Problem to work on >> Where the line containing "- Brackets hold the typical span" appears below, begin there and reproduce each line exactly through the last one, omitting pictures.

[Opening Input data section]

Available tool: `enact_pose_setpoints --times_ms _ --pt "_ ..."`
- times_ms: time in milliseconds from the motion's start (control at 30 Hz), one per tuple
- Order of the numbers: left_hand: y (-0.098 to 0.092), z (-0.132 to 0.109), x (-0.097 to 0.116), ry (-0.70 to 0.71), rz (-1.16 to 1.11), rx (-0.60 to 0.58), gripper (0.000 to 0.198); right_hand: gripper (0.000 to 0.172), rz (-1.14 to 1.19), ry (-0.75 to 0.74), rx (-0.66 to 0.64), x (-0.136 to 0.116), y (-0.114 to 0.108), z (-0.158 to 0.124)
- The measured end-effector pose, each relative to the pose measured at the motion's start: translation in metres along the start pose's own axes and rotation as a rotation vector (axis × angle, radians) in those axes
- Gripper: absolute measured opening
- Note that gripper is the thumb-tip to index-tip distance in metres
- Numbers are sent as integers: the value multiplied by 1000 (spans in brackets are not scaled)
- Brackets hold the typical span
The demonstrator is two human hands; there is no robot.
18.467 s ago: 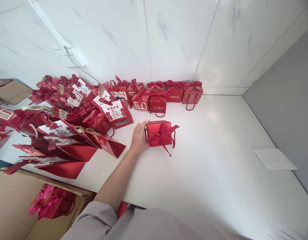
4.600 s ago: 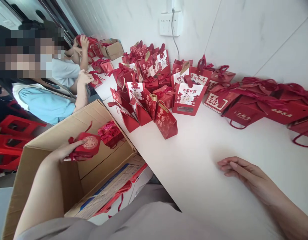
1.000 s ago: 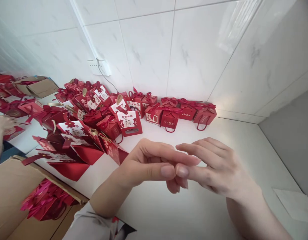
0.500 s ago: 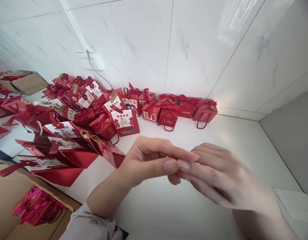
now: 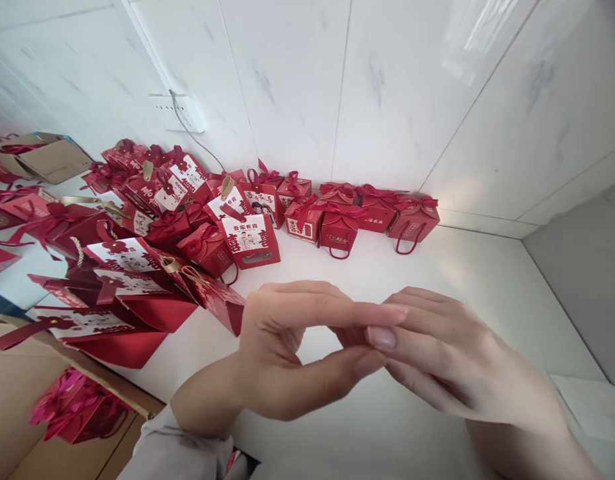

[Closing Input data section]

Finished exercise >>
- Brackets hold the typical span
The demonstrator is two human hands; there is no robot.
18.467 s ago: 
4.600 s ago: 
1.000 s ago: 
0.500 s ago: 
now: 

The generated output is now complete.